Göran Tunström, Lettera dal deserto
Iperborea, 236 pagine, 16 euro
Il nome dello svedese Tunström (1937-2000) non è mai entrato nei gusti del grande pubblico in Italia, anche se lo avrebbe meritato molto più di altri: Oratorio di Natale è uno dei romanzi più belli dello scorso secolo, e questa Lettera dal deserto magnificamente tradotta da Fulvio Ferrari ci sembra la sua premessa teorica. A scrivere è nientemeno che Gesù, che ci racconta, con limpida e altissima misura, la sua storia di formazione, il suo apprendistato non lineare a un’età adulta di rivelazione e predicazione, di condivisione e di sacrificio, di scelta d’amore.

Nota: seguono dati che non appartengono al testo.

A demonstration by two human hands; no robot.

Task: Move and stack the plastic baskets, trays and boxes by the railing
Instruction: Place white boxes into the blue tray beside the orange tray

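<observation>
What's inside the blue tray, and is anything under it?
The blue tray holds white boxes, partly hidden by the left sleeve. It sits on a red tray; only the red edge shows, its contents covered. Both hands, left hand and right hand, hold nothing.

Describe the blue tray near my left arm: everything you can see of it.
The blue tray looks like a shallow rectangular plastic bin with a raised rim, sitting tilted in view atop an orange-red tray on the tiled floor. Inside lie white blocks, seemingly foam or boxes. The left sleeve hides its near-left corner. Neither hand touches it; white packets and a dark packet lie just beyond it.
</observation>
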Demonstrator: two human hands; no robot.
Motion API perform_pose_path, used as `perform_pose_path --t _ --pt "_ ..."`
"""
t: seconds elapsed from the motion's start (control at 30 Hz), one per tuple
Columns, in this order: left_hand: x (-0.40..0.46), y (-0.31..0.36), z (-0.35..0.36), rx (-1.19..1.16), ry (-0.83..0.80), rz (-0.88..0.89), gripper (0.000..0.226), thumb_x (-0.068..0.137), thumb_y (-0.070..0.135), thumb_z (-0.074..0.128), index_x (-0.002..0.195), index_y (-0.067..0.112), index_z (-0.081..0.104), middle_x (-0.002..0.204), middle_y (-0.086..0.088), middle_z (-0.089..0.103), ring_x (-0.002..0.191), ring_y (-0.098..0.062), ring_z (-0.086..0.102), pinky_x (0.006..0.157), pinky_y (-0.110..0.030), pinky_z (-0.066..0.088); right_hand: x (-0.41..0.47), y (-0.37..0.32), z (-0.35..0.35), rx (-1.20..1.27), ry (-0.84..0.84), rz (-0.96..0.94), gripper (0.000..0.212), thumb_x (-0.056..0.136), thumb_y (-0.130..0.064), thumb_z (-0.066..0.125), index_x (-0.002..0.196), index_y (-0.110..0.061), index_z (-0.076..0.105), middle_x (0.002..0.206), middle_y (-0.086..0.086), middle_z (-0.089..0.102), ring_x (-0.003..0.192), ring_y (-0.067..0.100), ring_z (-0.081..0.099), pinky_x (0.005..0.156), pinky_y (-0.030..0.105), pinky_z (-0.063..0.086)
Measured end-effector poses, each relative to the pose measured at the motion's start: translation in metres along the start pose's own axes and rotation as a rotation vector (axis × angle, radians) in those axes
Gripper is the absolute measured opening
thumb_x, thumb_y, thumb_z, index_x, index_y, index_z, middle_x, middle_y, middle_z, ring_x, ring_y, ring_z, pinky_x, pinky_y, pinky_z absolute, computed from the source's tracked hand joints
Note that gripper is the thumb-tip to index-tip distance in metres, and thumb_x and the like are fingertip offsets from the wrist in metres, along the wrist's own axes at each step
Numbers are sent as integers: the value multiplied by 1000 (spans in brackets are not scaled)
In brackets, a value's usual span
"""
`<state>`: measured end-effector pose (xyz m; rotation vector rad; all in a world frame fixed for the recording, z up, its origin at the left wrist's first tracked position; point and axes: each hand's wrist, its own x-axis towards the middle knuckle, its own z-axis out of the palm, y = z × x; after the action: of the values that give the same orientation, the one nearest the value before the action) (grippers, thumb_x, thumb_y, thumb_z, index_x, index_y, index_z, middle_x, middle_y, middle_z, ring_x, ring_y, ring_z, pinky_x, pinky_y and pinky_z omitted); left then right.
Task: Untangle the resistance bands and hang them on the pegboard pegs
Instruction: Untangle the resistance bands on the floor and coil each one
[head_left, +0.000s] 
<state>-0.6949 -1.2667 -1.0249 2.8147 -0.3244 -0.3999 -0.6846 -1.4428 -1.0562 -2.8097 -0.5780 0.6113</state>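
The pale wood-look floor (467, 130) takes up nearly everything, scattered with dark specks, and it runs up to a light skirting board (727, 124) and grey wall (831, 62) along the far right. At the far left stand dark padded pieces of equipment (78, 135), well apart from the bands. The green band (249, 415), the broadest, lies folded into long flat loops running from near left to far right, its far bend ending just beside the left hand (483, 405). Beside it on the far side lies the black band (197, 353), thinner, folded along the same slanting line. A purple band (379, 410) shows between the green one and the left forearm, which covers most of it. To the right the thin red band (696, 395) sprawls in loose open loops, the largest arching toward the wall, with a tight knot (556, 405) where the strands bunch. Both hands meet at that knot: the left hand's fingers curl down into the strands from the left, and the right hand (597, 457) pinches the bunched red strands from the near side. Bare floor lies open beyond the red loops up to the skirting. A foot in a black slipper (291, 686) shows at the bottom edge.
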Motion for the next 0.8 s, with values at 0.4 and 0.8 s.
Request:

Le parti più belle sono quelle dell’infanzia, tra una Maria oscura e chiusa e un Giuseppe generoso, un cugino che intuisce, Giovanni, e un piccolo mondo dove la storia passa con il suo seguito di morti. È la storia dei romani dominatori e massacratori, di chi si sottomette e collabora con loro e di chi non li rispetta. L’ingresso di Gesù nell’età adulta è segnato dal confronto con il male dell’uomo, con i volti del potere, con i rivoltosi e con i profeti di violenza o di oblio, con la fame e la morte, fino alla comprensione, alla scelta: la condivisione dell’umana miseria, la ricerca di una via che non sia quella della violenza ma neanche quella dell’accettazione. Raccontare l’esperienza del sacro non è facile, ma Tunström ci è riuscito, con terrena sapienza e con libera ispirazione.